Ну, а я считал себя настолько опытным в пограничных делах человеком, что однажды, ранним утром отправился в район границы один. Желая хоть немного улучшить весьма скромное в годы войны наше довольствие, я решил поохотиться на джейранов.
Охота оказалась удачной, я пристрелил парочку; одного примаскировал, другого взвалил на плечи — тащу изо всех сил на заставу. И тут вдруг замечаю: четверо на ишаках пересекают границу, спешиваются, один при ишаках остается, остальные — в глубь территории топают потихоньку.
Что делать?
Ясно что. Бросил я джейрана, пополз к границе, рассчитывая отрезать гостям путь к отступлению. Хорошо так ползу, аккуратно, самому нравится. И все-таки, когда я уже совсем близко был, тот, с ишаками, меня заметил, завопил каким-то диким голосом и назад к границе кинулся. Пришлось стрелять. Тут и остальные назад пустились, да поздно спохватились, я уже хорошую позицию занял. Сперва сам, в одиночку, их к границе не подпускал, потом наши тревожную группу на выстрелы прислали. Дежурный-то знал, конечно, что я в эти места бродить пошел.
Привезли нас всех, и с джейранами, на заставу. Начальник за голову схватился: как наверх докладывать? Вроде все хорошо, четверых нарушителей задержали, а вроде полное противоречие приказу — это с моей стороны. Доложил, однако, коменданту, а тот буквально накануне был на заставе и меня за порядок в моих старшинских делах хвалил.
Ругнулся комендант, долго кричал что-то в трубку, потом все же объявил мне благодарность.
Зато от «крестного» — от комиссара отряда — досталось мне, голубчику, по первое число. На ближайшем партийном собрании он выступил с резкой критикой моего поведения, хотя, повторяю, всегда прекрасно ко мне относился.

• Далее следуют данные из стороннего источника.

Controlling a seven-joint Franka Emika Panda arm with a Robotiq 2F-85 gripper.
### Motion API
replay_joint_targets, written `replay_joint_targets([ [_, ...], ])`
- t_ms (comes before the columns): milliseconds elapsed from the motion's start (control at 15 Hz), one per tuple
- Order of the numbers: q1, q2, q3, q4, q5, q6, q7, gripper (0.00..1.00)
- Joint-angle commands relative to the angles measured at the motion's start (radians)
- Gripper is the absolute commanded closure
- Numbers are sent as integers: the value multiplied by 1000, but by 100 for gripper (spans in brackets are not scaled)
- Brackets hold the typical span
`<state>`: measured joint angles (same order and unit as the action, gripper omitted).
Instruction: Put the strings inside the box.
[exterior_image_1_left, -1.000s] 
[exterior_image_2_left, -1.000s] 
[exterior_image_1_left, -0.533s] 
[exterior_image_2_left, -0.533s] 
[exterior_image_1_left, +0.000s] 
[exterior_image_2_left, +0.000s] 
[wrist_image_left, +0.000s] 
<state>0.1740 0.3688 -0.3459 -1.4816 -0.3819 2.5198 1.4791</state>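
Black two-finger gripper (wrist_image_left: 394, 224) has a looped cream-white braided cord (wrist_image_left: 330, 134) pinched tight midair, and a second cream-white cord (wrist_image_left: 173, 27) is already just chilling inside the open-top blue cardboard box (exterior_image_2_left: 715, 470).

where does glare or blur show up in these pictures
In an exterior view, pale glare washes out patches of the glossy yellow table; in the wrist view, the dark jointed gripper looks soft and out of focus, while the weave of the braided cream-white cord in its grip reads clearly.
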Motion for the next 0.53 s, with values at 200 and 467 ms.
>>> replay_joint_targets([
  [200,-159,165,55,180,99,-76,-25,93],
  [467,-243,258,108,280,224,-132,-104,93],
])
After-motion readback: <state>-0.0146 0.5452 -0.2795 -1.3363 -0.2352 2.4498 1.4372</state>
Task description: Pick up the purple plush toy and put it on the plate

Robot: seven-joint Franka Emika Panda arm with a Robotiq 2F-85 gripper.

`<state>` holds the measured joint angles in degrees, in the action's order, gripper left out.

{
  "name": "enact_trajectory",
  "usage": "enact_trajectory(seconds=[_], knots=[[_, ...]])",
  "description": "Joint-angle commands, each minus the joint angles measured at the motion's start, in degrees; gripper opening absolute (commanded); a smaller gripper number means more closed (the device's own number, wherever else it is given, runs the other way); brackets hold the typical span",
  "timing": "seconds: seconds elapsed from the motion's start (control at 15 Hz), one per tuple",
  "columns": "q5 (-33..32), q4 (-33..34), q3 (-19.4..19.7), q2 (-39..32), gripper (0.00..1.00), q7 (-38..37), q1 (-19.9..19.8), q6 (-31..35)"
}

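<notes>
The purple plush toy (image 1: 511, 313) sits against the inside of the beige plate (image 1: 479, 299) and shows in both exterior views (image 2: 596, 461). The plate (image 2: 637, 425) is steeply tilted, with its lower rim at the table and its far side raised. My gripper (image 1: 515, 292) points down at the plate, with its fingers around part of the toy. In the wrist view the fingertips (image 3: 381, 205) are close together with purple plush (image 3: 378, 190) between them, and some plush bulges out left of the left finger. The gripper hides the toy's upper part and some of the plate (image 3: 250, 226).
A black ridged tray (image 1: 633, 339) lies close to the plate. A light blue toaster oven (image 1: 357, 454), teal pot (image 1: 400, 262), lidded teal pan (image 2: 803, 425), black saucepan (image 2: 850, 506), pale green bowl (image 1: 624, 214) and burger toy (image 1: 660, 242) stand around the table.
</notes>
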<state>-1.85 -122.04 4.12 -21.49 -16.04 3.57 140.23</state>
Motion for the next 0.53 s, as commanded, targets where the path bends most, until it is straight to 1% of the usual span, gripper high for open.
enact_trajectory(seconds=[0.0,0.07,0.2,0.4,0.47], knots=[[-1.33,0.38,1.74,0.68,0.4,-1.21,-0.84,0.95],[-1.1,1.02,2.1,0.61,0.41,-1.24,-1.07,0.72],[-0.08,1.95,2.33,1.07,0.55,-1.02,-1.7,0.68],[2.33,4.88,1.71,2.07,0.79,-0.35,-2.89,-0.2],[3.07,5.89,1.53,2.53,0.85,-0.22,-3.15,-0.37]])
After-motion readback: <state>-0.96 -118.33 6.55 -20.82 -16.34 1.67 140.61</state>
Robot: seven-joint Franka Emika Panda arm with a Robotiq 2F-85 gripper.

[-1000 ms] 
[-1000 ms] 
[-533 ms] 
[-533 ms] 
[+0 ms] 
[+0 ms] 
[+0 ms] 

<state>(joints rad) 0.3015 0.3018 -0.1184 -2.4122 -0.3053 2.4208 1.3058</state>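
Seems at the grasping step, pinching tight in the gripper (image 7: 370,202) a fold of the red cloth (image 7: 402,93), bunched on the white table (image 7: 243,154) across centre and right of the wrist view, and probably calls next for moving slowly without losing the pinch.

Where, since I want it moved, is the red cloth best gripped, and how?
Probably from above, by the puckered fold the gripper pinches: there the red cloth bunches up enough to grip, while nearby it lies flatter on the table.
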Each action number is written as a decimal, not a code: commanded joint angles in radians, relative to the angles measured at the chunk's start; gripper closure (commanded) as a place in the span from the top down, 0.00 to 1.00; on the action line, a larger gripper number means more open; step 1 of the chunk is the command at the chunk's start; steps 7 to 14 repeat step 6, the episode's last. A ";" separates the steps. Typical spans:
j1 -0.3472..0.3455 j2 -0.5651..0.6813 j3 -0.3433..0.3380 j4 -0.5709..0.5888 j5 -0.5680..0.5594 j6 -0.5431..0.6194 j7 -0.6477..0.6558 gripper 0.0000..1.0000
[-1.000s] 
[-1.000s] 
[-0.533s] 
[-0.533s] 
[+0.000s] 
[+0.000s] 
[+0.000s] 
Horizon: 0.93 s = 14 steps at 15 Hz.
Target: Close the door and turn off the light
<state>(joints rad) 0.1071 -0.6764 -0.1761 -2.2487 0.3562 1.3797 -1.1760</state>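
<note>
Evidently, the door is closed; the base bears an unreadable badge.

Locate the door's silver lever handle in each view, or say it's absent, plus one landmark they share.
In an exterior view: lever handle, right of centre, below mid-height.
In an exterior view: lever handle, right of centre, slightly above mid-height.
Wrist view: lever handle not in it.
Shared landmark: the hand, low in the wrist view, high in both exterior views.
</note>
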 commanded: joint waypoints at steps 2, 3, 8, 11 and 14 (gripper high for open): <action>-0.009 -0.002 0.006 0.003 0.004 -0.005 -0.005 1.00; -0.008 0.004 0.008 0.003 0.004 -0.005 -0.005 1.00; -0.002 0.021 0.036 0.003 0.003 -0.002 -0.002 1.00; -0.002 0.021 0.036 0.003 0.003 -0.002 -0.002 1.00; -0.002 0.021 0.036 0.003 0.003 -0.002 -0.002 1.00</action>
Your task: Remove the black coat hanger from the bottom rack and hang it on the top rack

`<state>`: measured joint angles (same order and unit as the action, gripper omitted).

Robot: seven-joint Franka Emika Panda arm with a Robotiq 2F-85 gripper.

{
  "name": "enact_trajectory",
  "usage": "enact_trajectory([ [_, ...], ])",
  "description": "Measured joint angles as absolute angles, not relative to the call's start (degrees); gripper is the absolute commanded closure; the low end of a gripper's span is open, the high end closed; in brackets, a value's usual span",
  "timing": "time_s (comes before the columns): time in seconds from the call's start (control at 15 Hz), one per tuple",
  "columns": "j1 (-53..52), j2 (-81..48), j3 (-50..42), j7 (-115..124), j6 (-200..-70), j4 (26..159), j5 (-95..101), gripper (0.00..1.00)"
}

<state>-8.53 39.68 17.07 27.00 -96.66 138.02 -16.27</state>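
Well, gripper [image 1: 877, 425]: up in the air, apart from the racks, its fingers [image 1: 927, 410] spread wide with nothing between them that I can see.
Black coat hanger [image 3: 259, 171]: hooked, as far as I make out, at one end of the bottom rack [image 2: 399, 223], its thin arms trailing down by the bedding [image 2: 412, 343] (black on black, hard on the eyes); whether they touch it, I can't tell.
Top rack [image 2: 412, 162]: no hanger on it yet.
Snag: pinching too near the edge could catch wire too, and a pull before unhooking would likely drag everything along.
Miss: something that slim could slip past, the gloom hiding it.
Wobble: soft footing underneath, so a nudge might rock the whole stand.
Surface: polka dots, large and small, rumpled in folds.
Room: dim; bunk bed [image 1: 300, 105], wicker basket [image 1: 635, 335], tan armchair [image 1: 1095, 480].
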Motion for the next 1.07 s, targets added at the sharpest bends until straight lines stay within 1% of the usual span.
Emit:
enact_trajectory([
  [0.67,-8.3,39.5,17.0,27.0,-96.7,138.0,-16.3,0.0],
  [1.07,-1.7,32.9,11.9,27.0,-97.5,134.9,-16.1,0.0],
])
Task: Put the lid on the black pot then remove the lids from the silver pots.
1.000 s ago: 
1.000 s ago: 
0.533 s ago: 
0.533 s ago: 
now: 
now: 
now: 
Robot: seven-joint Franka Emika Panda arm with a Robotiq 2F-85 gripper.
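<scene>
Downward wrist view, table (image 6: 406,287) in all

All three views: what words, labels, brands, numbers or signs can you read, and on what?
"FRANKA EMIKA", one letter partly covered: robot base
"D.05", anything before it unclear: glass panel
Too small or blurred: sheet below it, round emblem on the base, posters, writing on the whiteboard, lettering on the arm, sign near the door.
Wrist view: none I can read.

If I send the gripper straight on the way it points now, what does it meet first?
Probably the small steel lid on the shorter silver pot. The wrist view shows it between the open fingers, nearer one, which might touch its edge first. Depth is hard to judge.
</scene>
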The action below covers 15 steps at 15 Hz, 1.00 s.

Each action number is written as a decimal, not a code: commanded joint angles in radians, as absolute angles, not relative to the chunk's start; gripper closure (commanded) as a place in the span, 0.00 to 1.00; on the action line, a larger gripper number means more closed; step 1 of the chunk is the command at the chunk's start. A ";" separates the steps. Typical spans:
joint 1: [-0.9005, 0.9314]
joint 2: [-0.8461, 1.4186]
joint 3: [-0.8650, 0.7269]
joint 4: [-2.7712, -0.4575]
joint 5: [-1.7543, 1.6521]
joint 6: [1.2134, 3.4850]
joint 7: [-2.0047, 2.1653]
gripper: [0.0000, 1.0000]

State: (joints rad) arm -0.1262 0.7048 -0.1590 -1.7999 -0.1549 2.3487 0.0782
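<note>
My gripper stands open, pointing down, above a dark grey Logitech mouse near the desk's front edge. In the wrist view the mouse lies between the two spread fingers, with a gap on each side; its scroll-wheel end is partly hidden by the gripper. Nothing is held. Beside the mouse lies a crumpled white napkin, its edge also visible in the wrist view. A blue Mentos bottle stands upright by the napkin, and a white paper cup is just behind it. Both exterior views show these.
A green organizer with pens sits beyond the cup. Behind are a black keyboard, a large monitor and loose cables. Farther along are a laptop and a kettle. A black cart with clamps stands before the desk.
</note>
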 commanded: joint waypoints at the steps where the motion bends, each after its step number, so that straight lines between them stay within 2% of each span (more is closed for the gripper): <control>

А может, он выступил так резко именно поэтому?
Ну, критика критикой, а без взыскания фактически обошлось.
Война же становилась все ожесточеннее, все суровее; от нас стали забирать бойцов на фронт. В одну из групп, готовившуюся к отправке как раз в дни битвы за Сталинград, попал наконец и я. Месяц учился на пулеметных курсах, потом наступил день отъезда, начальство попрощалось с нами, мы погрузились в машины, но отправку задержали. А потом последовала команда: мне и еще старшине Алексееву — сойти с машины с вещами. Мы сошли, конечно, а все уехали.
Почесали мы в затылках и отправились к комиссару за разъяснениями — почему именно нам двоим снова отказали, снова не дали возможности поехать на фронт, родину защищать. Комиссар от разговора не уклонился, был, однако, сух и немногословен. Упомянул вначале о том, что сам он тоже подал несколько рапортов, а его пока не отпускают; затем разъяснил: получено большое пополнение, и руководство решило доверить именно нам, наряду с офицерами, воспитывать этих не обученных еще ни военному делу, ни тем более особенностям пограничной службы новобранцев.